Look to local groups and online support for encouragement.
Ask friends and family who practice being present what works for them and their children, or connect with mindful individuals online.
The benefits of mindfulness for the body, brain, and overall health much have been long examined. In fact, a study on stress conducted in 2011 provided evidence of what had been achieved from mindful living all the way back to ancient times!
Researchers studied healthy individuals who had little to no experience with being present before and after they went through a program of Mindfulness-Based Stress Reduction (MBSR).
The results were remarkable! The matter in their brains positively changed, including regions linked to learning, memory, emotional regulation, processing, and perspective.

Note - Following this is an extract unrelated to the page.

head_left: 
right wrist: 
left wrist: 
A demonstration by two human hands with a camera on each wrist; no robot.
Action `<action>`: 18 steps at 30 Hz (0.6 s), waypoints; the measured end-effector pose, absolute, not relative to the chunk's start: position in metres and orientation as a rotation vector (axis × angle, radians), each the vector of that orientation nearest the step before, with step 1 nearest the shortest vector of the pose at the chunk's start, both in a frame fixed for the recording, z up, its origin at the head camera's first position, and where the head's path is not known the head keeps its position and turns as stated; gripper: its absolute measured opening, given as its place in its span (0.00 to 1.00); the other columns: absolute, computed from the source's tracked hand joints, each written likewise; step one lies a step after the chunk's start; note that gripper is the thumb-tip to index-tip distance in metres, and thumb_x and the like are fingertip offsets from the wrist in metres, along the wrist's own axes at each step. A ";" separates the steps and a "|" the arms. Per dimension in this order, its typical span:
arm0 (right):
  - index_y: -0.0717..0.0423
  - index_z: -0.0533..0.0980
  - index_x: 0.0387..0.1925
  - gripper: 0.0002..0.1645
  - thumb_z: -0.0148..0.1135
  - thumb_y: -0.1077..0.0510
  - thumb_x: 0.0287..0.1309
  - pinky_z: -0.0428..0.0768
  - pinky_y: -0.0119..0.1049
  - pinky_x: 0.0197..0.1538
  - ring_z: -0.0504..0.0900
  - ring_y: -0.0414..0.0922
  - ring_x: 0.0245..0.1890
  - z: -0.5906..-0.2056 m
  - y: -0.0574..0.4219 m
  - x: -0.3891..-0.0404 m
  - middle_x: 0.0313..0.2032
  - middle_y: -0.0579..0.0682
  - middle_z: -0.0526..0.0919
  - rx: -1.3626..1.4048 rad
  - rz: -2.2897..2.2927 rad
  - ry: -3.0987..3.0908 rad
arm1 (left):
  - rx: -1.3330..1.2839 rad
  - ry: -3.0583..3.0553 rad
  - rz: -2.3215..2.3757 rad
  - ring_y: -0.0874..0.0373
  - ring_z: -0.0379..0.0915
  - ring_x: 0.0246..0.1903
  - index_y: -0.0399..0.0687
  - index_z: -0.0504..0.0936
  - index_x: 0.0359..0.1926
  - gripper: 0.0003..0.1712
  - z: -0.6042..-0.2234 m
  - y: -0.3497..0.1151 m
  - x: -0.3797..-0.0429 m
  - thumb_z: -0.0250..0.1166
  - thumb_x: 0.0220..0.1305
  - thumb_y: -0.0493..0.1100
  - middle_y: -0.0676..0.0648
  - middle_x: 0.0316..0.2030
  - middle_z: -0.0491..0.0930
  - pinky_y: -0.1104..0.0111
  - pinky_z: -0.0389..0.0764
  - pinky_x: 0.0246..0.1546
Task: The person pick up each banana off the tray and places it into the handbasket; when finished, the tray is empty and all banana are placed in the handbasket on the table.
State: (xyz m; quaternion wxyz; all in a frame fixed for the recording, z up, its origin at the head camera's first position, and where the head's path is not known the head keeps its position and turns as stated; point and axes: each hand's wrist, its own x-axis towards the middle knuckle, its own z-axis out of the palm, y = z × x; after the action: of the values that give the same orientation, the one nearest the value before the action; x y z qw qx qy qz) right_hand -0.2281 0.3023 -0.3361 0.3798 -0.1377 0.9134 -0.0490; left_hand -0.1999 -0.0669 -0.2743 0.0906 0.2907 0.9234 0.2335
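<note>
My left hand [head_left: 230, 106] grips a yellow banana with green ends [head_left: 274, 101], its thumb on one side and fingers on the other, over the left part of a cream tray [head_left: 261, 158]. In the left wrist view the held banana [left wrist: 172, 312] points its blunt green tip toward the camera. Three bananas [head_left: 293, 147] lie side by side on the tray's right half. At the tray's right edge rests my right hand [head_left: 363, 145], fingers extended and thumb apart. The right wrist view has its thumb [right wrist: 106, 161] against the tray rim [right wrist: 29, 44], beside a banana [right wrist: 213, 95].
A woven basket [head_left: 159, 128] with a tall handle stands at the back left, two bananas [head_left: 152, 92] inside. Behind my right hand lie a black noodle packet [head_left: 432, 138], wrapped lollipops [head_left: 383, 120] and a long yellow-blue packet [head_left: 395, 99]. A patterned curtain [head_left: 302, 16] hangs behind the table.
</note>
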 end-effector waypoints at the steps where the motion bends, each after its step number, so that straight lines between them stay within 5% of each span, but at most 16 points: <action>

In other words, researchers found that mindful practices were likely the cause of the brain matter that experienced expansion and improvement. And get this… The program was only 8 weeks long! (Just imagine what a lifetime of mindful living could do, for the health of the brain and beyond!)
More recent studies promote mindfulness-based cognitive therapy as a promising treatment for depression, bipolar disorder, and anxiety disorders.
An expanding body of research suggests positive and promising results of leading a mindful life, including:
• Lowering blood pressure in as little as 8 weeks through training and health education.
• Meditation, improving vascular and cardiovascular function.
• Weight management through the inclusion of mindful eating programs for overweight and obese individuals.
From the scientific research to the millions who practice mindful living each day, mindfulness proves to be a powerful and protective force in life.
The practice can safeguard health in the present moment and future, reducing stress, improving mood, amongst the other benefits.
While there may be chaos in the outer world, one can avoid chaos in the inner world by being more mindful.
How will you practice being more mindful?